Qu'en statuant ainsi, alors que les commissions de retour sur échantillonnages, qui sont fonction des résultats produits par le travail personnel du salarié entrent dans l'assiette de calcul de l'indemnité de congés payés, la cour d'appel a violé les textes susvisés ;

PAR CES MOTIFS :

CASSE ET ANNULE, mais seulement en ce qu'il déboute Mme E... de ses demandes de congés payés afférents aux commissions de retour sur échantillonnages, d'indemnité spéciale de rupture et dit que les sommes allouées par le bureau de conciliation viendront en déduction des condamnations, l'arrêt rendu le 5 mai 2017, entre les parties, par la cour d'appel de Lyon ; remet, en conséquence, sur ces points, la cause et les parties dans l'état où elles se trouvaient avant ledit arrêt et, pour être fait droit, les renvoie devant la cour d'appel de Lyon, autrement composée.

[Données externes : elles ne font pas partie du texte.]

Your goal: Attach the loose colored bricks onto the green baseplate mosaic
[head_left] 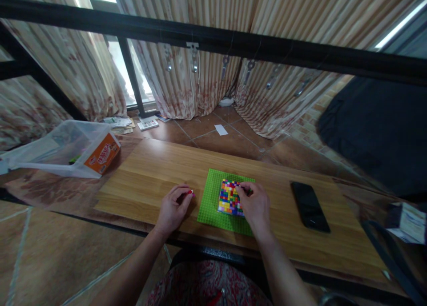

- Président : M. Cathala - Rapporteur : Mme Ala - Avocat général : Mme Grivel - Avocat(s) : SCP Gatineau et Fattaccini ; SCP Rocheteau et Uzan-Sarano -

Textes visés :

Articles L. 1121-1 du code du travail ; articles L. 3141-22, dans sa rédaction applicable au litige, et L. 7313-11 du code du travail.

Rapprochement(s) :

Sur l'indemnisation de la sujétion que constitue l'occupation à titre professionnel du domicile, à rapprocher : Soc., 8 novembre 2017, pourvoi n° 16-18.499, Bull. 2017, V, n° 192 (rejet), et l'arrêt cité.